Parametric equations of a plane in three-space are:

**x = x0 + ta1 + sb1**

**y = y0 + ta2 + sb2**

**z = z0 + ta3 + sb3**

These equations are very similar in format to Parametric equations of a line as explained previously.

**What about Scalar equation?**

The scalar equation is form of **Ax+By+Cz+D = 0 **can also be used.

A, B and C represents the** normal vector [A, B, C]**

and

**D** can be found using a **given point on the line**

**Additionally, **

**X-int**of a plane can be found by setting y=z=0

**Y-int **of a plane can be found by setting x=z=0

and

**Z-int** of a plane can be found by setting x=y=0

To find if a point lies on the plane (given a scalar equation), plug in the given point in the equation and check if LHS = RHS

To find if a point lies on the plane (given a vector or parametric equation), then there exists a single set of t- and s-values that satisfy the equations.

**To find if two planes are parallel, their normals must be parallel.**

**Normals can also be found by using cross product of two directional vectors of the plane.**

**If the normals are scalar multiples of each other, then the both planes are parallel to each other.**

## In order to review Equation of Planes in more detail, you can watch the following video.

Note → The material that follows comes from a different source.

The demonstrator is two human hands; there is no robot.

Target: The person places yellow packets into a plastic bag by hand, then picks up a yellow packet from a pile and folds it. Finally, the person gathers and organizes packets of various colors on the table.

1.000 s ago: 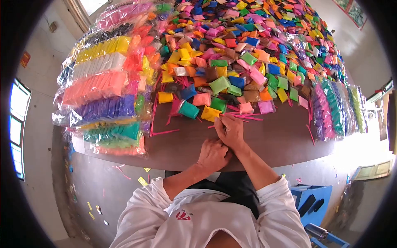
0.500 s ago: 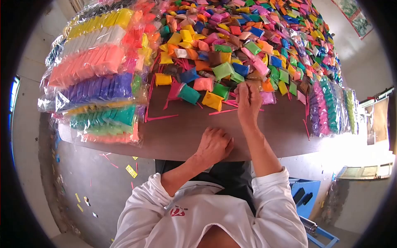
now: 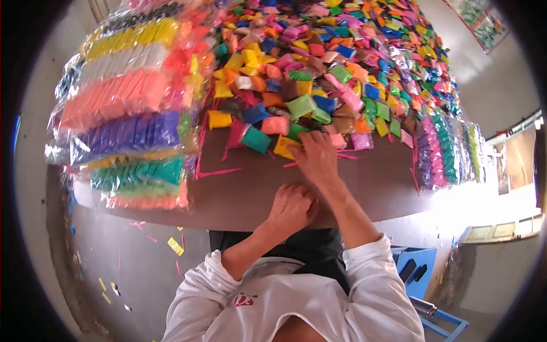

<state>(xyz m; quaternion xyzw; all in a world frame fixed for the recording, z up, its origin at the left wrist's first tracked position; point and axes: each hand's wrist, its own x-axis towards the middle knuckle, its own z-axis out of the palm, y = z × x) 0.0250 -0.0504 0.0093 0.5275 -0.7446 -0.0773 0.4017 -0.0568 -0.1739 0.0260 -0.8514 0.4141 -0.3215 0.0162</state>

## Examples of Equations of Planes

## Example 1

**Determine the x-, y- and z- intercept of the plane defined by the scalar equation 2x+4y-6z-24 = 0**

**X-int:**

2x+4(0)-6(0)-24 = 0

2x-24 = 0

2x = 24

x = 24/2

x = 2

**Therefore, the x-int is (2, 0, 0)**

**Y-int:**

2(0)+4y-6(0)-24 = 0

4y-24 = 0

4y = 24

y = 24/4

y = 6

**Therefore, the y-int is (0, 6, 0)**

**Z-int:**

2(0)+4(0)-6z-24 = 0

-6z-24 = 0

-6z = 24

z = 24/-6

z = -4

**Therefore, the z-int is (0, 0, -4)**

## Example 2

**Determine if the point A(1,3,7) lies on the plane defined by the scalar equation 3x-2y+z = 4**

3(1)-2(3)+7 = 4

3-6+7 = 4

-3+7 = 4

4 = 4

**LHS = RHS, Therefore the point A lies on the plane**

## Example 3

**Consider the plane with direction vectors a = [2, 3, 5] and b = [1, 4, 6] through a point P0 (3, 7, 1)**

**Write the vector and parametric equations for the plane**

[x, y, x] = [x0, y0, z0]+t[a1, a2, a3]+s[b1, b2, b3]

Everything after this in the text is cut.